EXERCISE BRIEF: For each line below that contains the word "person", make a copy.

[EXTRACTED DATA]

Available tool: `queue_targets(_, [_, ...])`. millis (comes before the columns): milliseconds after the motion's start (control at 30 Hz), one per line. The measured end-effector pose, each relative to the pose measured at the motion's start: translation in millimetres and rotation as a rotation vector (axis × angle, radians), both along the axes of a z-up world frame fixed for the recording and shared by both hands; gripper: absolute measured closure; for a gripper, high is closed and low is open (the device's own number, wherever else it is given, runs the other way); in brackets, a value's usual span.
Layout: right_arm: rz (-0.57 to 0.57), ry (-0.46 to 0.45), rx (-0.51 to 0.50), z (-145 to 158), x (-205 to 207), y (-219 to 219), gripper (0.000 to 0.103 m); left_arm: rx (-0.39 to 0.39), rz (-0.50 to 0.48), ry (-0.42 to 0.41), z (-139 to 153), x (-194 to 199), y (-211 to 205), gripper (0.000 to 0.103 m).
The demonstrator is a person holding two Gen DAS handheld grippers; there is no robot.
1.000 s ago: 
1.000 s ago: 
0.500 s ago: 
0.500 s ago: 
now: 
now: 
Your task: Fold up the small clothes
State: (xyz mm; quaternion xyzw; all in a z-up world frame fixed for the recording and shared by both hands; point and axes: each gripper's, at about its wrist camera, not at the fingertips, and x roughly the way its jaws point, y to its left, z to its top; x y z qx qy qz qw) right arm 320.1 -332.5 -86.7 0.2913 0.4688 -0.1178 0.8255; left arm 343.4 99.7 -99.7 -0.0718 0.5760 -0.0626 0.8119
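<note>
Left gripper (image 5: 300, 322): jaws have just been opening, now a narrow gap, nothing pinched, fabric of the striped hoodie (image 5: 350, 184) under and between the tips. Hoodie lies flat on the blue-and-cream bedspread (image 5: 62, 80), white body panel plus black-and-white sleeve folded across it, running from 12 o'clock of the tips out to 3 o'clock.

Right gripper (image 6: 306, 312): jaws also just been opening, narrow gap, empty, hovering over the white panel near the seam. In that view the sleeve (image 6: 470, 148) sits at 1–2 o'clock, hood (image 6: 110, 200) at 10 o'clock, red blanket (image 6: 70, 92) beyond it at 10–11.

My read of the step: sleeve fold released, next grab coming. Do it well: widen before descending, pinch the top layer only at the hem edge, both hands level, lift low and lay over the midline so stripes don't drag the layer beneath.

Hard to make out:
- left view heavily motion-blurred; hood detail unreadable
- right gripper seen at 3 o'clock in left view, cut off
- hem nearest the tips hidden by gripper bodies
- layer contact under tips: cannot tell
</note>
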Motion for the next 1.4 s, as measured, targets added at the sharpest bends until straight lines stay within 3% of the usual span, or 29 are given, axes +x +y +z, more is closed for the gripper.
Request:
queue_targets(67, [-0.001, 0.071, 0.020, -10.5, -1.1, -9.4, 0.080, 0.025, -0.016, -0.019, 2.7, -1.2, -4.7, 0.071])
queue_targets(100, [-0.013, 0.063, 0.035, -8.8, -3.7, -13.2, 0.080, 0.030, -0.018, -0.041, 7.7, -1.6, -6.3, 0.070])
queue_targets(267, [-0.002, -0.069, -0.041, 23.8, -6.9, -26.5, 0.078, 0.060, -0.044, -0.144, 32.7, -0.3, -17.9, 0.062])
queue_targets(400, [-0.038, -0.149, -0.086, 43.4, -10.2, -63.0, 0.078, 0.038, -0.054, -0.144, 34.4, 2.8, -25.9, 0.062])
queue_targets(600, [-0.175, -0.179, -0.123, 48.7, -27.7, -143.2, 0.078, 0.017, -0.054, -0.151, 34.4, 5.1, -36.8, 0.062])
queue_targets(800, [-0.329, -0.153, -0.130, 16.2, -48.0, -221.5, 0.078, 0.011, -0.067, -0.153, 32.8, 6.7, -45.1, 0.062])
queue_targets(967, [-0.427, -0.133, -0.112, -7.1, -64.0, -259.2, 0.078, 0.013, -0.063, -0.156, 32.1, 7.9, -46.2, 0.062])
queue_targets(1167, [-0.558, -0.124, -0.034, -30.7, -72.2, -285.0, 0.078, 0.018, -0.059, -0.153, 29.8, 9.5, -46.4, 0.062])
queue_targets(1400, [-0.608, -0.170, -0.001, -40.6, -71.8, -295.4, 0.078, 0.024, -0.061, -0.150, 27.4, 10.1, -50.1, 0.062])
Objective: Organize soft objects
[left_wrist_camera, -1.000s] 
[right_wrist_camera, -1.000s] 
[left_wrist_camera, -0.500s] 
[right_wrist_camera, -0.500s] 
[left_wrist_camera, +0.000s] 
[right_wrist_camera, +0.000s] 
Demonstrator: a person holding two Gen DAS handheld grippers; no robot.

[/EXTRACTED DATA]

RESULT BELOW:
The demonstrator is a person holding two Gen DAS handheld grippers; there is no robot.
Demonstrator: a person holding two Gen DAS handheld grippers; no robot.

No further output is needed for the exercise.